The contact networks formed within the HIV model are driven by the behavioral parameters found in the Society section of the demographics file. These parameters control pair formation, relationship types, and level of relationship concurrency. For more information about how contact networks work, see Relationships and contact networks.
One very flexible and powerful feature of the model is a feature known as IndividualProperties (see Individual and node properties for more information). With this feature, it is possible for the user to create a set of tags for individuals in order to target them for events such as specific interventions, types of care, or even having a specific risk level. IndividualProperties is also used to tag individuals for campaign decisions or to create a cycle of care (such as their participation in ART programs and associated drop-out rates). For more information on this Cascade of Care, see Cascade of care.
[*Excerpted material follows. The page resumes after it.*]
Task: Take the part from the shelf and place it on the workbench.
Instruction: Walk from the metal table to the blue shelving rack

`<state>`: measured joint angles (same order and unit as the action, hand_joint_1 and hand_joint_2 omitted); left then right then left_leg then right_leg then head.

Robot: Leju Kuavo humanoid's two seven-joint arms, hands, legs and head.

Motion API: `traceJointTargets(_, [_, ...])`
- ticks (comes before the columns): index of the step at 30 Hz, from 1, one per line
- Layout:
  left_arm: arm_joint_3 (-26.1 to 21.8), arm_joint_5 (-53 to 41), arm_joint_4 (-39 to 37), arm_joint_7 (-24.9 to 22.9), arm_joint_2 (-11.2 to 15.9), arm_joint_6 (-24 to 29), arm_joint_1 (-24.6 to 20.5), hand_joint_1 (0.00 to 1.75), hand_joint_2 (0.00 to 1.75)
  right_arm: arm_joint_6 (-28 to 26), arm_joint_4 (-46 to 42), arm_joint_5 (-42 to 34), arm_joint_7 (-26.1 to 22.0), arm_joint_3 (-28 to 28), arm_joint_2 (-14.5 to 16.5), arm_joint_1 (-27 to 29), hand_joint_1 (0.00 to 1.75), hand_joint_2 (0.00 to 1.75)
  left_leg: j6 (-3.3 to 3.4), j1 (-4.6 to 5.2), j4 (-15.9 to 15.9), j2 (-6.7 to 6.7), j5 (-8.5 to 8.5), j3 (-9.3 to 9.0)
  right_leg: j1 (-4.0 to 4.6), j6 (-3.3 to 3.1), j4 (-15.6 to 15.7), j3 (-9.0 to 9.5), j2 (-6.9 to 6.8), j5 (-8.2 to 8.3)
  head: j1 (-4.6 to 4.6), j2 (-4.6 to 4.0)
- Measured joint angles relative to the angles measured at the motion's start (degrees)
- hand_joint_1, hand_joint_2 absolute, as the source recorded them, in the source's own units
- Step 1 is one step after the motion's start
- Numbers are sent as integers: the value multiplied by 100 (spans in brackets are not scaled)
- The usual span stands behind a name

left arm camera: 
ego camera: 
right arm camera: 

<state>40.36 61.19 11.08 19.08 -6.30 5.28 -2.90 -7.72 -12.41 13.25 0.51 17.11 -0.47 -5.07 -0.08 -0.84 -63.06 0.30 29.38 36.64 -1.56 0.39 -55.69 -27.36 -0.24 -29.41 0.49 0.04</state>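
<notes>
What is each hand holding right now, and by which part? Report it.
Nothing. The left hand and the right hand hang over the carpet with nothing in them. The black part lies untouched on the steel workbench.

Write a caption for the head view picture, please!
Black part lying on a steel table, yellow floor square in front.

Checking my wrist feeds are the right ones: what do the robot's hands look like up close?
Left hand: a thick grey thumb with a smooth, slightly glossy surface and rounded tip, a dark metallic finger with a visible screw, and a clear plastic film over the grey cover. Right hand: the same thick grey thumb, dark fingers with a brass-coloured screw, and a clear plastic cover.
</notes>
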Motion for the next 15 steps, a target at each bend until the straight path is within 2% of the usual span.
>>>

The time-course of a simulation run is depicted graphically below. In general, simulations begin prior to the start of infection, (in the example, the year 1960) to allow ample time for relationships to “burn-in.” During this burn-in time, individuals with demographic properties dictated in the demographics file begin forming relationships; relationship formation rates for each gender and relationship type are updated daily using the relationship flow algorithm (see Relationships and contact networks for more information). Adjustment of pair formation entry rates is terminated at a specific timepoint (in the example, at 1975) and the rates are fixed at that value for the remainder of the simulation.
Next, a timepoint is selected to see infections (1980 in the example). The seeding process infects a configured percentage of the population, as determined by data and configured in a campaign file (see Outbreak for more information).
The last portion to configure is the introduction of treatment. Here, the ART intervention is enabled in the year 2012. Eligible individuals enroll in ART as determined in the campaign file. ART distribution continues for the duration specified, which here is the remainder of the simulation which runs until 2050.
Model output and reporters¶
EMOD supports numerous methods for viewing simulation output. By default, every simulation creates an output report of aggregated data (see Output files for more information). While EMOD enables the creation of custom reports, the HIV model has an extensive list of available built-in reports. The reports are enabled in the config.json file (see the “Output” section of Configuration parameters for a complete list) and provide information on aspects of relationships and pair formation, infection status (including CD4 counts, WHO stage, and start and stop years), ART status, demographics, mortality, and other pertinent information. Note that it is important to keep track of which reports are enabled when running simulations, as some output files may not be desirable or appropriate with the simulation configuration. For example, Report_HIV_Infection creates a .csv file which logs the state of each individual at each time- step, so as the population grows or the simulation duration increases, this file will become extremely large and simulations can take much longer to complete.